◆ **PROBLEM TO WORK ON**
The answer is the set of lines that include "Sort", copied from the data below.

---- DATASET RECORDS

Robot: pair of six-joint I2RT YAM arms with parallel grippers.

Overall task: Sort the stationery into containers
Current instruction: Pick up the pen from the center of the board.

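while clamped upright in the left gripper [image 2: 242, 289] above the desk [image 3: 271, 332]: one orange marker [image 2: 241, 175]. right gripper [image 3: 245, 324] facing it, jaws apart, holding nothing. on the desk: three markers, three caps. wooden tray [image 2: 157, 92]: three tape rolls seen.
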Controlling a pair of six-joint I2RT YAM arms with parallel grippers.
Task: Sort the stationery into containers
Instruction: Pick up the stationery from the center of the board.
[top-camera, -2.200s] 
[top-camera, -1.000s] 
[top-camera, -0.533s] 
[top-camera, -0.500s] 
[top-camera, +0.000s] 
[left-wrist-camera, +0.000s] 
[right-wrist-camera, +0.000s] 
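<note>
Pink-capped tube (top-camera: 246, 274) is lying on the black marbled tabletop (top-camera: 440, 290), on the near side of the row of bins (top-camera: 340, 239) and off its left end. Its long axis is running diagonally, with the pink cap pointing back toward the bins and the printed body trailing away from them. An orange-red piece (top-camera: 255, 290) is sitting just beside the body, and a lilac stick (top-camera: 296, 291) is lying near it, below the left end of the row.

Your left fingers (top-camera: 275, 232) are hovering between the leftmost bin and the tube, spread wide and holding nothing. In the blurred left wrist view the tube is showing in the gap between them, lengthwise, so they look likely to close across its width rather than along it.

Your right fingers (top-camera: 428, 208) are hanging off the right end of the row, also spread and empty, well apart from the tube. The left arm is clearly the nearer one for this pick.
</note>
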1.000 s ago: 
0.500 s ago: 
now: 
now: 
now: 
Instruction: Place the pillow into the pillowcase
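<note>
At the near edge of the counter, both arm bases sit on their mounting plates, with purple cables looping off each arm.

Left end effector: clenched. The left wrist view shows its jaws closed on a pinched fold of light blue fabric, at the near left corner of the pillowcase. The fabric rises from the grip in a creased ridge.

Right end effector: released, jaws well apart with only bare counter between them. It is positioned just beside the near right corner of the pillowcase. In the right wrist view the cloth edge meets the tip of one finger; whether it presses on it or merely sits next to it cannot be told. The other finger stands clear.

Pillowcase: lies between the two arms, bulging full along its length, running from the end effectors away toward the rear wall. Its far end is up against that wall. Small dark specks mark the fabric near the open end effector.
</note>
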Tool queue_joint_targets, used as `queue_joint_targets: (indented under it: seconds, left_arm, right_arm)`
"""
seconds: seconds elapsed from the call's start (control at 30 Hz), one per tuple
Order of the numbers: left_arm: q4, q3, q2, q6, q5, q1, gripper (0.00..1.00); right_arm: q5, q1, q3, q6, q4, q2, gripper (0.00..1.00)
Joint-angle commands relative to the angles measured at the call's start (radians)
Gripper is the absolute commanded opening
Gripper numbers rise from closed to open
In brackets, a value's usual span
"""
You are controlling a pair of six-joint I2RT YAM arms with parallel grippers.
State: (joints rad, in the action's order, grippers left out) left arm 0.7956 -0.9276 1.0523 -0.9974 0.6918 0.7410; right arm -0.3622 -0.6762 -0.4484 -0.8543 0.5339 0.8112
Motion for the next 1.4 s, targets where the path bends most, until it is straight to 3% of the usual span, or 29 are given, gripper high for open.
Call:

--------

◆ **YOUR RESPONSE**
Overall task: Sort the stationery into containers
Task: Sort the stationery into containers

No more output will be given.